O artista e a sociedade
A era moderna trouxe na algibeira uma explosão cultural. Essa explosão teve uma forte carga revolucionária: nunca se escreveu tanto, nunca se produziu tanta música, nunca se fizeram tantos filmes, nunca como agora. Contudo, existe uma parte, com precisamente igual peso, que é puro fogo de artifício: fogo para iluminar a vista e distrair o olhar.
No sentido de contrariar o potencial transformador desta realidade os órgãos de poder que presidem aos destinos do Homem encontraram uma forma simples e genial: a propaganda e a mediatização de preferências. Estes instrumentos permitem orientar os “gostos” das massas de forma tão eficaz como se de um pastor e seu rebanho se tratasse.
Este processo conduziu a uma mutação da forma como se encara hoje o artista. O artista do vigésimo século, aquele que havia chamado a si o papel reflexivo e transformador da realidade que então o rodeava, não existe mais. Nos dias que correm a perceção dominante é a de um homem comum, não necessariamente particularmente dotado, que, abençoado pelo acaso, produz uma obra capaz de entreter.

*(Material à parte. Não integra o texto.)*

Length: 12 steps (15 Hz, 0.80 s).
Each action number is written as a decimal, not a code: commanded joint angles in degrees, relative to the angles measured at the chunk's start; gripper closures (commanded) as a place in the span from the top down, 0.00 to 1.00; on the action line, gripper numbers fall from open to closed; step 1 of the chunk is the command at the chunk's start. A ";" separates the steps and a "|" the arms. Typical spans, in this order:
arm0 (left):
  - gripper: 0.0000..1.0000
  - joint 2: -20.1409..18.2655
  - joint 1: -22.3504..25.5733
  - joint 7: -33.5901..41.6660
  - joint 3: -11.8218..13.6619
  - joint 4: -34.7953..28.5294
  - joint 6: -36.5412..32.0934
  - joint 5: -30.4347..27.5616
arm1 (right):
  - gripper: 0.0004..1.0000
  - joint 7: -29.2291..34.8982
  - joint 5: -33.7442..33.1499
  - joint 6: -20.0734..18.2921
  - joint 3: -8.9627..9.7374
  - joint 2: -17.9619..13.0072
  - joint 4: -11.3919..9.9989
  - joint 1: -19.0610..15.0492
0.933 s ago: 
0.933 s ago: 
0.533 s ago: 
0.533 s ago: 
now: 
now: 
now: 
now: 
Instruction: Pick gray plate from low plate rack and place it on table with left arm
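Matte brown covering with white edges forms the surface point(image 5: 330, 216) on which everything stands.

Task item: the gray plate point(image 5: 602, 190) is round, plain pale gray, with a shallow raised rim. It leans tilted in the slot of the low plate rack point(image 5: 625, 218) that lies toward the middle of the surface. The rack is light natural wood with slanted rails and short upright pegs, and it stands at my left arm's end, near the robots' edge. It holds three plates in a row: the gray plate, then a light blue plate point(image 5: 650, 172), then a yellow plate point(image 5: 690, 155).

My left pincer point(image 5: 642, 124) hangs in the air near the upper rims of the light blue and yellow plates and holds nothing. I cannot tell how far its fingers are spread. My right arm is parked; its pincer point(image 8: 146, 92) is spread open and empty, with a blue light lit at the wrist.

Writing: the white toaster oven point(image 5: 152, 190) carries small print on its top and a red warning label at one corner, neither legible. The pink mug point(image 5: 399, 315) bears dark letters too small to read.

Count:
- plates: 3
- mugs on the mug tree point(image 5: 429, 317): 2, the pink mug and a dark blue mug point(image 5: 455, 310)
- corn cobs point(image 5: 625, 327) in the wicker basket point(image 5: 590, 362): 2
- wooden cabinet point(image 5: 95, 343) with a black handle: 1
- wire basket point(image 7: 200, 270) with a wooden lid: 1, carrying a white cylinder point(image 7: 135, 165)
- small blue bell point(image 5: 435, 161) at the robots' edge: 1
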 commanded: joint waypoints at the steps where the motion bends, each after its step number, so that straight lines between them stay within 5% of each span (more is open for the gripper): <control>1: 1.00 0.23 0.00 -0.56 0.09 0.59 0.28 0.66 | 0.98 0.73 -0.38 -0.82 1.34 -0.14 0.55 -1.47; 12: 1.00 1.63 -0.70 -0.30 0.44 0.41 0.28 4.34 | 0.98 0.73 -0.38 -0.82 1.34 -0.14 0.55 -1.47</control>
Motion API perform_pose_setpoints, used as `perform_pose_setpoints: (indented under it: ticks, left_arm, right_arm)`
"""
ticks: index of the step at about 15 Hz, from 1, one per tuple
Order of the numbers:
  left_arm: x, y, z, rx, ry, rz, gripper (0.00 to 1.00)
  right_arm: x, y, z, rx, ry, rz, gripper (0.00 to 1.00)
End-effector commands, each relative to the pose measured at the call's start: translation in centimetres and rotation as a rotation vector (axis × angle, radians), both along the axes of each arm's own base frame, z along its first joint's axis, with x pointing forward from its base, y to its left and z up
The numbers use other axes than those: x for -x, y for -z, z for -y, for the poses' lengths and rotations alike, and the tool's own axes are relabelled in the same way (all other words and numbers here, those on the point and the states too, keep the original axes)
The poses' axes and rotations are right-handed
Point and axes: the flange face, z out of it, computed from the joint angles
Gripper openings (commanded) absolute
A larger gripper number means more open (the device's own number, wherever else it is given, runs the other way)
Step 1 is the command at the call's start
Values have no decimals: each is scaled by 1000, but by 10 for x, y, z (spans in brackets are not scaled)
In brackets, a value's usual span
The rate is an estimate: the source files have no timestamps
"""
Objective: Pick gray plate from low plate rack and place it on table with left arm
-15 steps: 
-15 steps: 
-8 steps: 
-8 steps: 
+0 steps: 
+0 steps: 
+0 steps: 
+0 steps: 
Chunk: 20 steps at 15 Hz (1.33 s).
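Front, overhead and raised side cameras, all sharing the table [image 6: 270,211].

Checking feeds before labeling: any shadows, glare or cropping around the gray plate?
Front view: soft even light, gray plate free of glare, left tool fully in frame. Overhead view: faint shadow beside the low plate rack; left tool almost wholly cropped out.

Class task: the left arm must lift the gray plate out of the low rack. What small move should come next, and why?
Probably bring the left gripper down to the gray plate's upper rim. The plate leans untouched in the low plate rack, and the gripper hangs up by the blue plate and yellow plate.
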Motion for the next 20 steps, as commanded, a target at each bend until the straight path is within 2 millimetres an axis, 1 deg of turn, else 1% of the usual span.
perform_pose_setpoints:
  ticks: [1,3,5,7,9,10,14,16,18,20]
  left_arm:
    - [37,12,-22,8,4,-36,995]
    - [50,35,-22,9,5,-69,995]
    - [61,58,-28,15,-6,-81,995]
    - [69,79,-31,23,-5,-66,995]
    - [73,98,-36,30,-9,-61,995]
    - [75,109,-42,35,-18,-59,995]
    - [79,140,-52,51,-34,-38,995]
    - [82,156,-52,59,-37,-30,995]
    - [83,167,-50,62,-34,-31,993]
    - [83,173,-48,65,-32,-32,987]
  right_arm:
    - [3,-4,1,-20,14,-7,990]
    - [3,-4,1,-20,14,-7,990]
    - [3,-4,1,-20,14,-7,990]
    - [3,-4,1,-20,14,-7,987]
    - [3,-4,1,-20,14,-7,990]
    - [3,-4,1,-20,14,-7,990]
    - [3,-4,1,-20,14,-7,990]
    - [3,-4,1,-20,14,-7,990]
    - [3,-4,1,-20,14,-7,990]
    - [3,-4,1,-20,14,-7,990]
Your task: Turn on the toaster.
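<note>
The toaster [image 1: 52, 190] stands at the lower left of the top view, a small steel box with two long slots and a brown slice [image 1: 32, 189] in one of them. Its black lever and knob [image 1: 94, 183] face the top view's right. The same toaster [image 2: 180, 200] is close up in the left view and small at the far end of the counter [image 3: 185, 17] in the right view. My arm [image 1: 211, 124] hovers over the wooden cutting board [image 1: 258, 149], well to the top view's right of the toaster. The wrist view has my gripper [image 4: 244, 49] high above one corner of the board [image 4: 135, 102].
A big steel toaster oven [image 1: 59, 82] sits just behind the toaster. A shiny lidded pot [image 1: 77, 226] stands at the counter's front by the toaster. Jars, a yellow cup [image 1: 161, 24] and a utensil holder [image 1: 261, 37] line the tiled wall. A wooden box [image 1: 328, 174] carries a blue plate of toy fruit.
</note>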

Entreter. O entretenimento é, aqui, a palavra-chave. O artista deve produzir histórias que entretenham, imagens ou sons que regalem os sentidos. Não são bem vistos aqueles que tomam partido por algo que não seja tão trivial como matar a fome ou a sede.
Assim, nos dias de hoje, a obra de arte deve ser algo tão inerte como um gás nobre. Deve-nos entreter com algum assunto pseudo-fraturante, tão tenuemente aprofundado quanto possível, que nos permita a emissão de opinião fácil e, em simultâneo, que assim perdure na memória enquanto cliché mas que, enquanto substância, seja objeto de esquecimento imediato.
No final de contas, a era moderna produzirá menos grandes artistas do que aquela explosão cultural de que falava faria supor, não porque eles não existam, os verdadeiros, aqueles que colocam em causa os axiomas e os paradigmas desta sociedade, mas porque se encontram tão abafados e escondidos, sob quilos de camadas dos outros artistas que hoje se produzem, que a sua descoberta, daqui por duzentos anos, constituirá uma tarefa de acrescida dificuldade.